=== Section Start ===

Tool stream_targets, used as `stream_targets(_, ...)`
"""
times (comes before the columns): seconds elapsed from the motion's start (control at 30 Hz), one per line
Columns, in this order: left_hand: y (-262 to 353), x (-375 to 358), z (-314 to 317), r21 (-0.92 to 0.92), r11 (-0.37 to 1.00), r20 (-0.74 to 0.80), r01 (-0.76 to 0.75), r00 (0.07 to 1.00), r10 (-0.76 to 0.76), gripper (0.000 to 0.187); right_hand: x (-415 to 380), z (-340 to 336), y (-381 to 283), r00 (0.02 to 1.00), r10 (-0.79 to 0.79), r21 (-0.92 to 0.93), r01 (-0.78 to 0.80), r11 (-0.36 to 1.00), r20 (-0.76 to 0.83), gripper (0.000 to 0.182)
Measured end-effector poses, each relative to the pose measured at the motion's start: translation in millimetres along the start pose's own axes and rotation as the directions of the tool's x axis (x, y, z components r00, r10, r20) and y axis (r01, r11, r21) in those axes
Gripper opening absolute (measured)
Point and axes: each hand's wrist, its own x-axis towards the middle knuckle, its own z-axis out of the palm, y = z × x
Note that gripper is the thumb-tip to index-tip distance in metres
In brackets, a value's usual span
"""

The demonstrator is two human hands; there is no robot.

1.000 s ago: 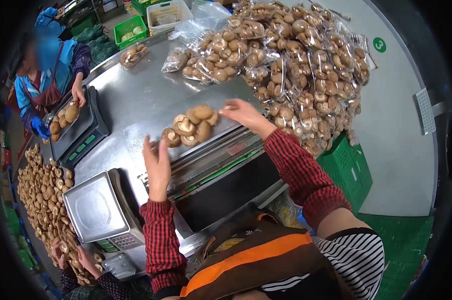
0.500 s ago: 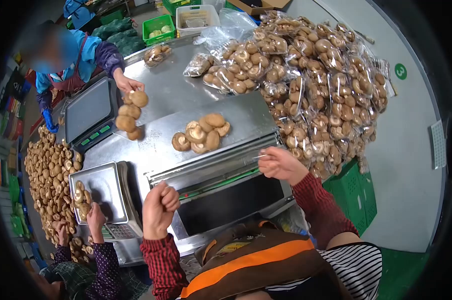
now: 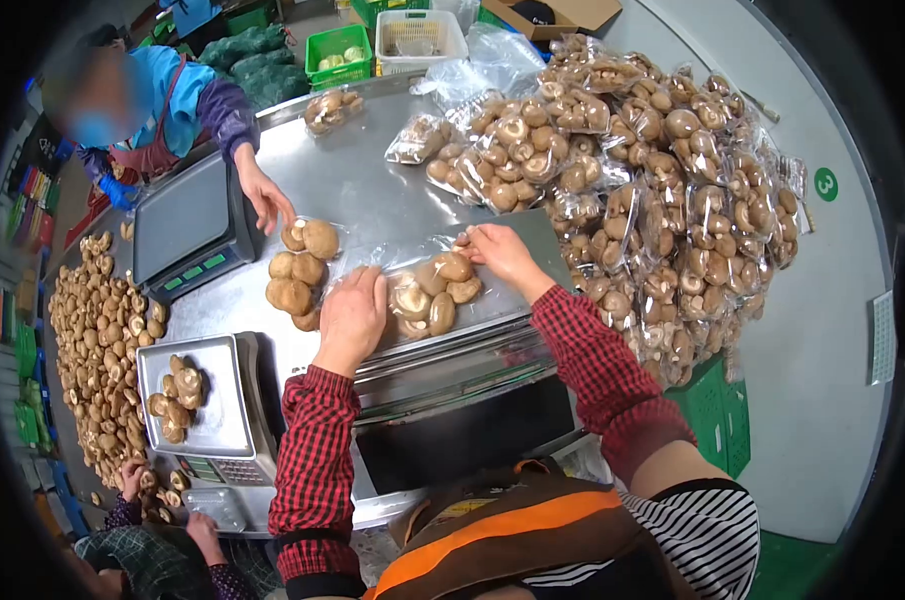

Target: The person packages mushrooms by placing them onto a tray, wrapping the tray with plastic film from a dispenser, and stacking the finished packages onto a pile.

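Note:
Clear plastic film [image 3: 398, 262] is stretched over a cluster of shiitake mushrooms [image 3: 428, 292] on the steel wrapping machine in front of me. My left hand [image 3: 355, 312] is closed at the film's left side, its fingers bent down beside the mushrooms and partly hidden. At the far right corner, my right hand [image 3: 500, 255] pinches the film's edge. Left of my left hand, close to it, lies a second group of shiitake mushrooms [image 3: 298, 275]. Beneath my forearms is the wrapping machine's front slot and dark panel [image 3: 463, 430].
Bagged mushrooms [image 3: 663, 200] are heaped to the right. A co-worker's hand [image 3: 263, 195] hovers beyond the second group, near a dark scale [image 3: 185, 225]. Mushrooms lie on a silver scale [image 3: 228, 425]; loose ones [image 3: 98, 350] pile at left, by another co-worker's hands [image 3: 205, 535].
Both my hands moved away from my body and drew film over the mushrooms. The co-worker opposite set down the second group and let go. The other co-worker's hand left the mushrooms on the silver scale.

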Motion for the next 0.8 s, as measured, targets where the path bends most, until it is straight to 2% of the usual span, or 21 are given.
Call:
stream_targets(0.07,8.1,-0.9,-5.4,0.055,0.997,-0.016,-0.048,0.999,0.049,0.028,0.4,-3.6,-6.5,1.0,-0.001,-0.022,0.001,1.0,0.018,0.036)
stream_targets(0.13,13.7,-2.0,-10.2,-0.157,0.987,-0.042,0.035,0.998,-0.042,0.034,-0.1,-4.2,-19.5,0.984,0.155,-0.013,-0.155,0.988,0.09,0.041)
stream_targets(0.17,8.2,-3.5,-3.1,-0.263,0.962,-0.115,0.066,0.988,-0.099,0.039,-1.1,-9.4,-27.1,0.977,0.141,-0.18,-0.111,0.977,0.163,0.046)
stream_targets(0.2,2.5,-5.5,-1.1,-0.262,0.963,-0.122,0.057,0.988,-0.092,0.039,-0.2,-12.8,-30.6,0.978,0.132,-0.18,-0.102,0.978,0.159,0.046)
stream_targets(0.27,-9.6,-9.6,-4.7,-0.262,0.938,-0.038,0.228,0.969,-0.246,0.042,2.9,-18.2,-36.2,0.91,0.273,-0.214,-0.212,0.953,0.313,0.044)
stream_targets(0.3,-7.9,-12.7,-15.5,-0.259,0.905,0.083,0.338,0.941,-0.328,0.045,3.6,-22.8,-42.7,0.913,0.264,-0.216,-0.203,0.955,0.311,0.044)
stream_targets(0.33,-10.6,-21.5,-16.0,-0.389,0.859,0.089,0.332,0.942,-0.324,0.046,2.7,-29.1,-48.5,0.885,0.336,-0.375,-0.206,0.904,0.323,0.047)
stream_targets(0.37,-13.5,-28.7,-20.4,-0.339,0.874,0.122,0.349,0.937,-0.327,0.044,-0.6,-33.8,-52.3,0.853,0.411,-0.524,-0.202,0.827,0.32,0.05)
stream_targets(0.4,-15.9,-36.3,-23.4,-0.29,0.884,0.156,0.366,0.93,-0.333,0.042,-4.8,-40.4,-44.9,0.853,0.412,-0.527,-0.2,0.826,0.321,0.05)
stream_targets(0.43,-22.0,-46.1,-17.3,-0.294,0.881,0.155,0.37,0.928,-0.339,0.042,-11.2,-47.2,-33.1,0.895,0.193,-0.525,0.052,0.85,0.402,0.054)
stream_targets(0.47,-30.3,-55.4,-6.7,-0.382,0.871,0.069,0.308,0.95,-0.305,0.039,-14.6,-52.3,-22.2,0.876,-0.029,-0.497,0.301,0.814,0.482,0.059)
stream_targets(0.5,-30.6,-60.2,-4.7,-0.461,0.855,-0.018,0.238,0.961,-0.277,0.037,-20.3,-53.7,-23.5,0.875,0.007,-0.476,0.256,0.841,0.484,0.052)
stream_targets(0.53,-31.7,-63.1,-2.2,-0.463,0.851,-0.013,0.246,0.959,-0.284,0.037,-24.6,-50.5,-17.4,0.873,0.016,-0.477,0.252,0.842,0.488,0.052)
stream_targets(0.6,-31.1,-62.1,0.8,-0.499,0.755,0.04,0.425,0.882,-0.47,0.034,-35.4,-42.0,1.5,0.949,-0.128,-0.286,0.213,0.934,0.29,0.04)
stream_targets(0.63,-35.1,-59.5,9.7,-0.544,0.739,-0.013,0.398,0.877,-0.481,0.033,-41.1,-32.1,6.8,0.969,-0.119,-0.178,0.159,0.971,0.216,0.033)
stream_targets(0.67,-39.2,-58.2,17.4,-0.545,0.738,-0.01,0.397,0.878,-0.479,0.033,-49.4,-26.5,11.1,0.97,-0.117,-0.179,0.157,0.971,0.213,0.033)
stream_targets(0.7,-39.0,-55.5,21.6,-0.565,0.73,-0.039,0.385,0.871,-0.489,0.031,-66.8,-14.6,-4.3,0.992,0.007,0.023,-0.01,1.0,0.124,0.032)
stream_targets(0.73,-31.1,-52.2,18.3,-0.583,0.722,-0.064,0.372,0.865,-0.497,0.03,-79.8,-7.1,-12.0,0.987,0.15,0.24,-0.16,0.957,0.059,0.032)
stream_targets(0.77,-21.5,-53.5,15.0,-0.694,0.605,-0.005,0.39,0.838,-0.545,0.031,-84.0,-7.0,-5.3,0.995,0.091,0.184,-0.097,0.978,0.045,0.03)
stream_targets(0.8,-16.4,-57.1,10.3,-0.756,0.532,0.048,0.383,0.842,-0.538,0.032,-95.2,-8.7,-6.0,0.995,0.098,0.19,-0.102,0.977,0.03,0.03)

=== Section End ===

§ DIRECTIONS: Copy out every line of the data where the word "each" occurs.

§ RESPONSE TO THE TASK:
Measured end-effector poses, each relative to the pose measured at the motion's start: translation in millimetres along the start pose's own axes and rotation as the directions of the tool's x axis (x, y, z components r00, r10, r20) and y axis (r01, r11, r21) in those axes
Point and axes: each hand's wrist, its own x-axis towards the middle knuckle, its own z-axis out of the palm, y = z × x

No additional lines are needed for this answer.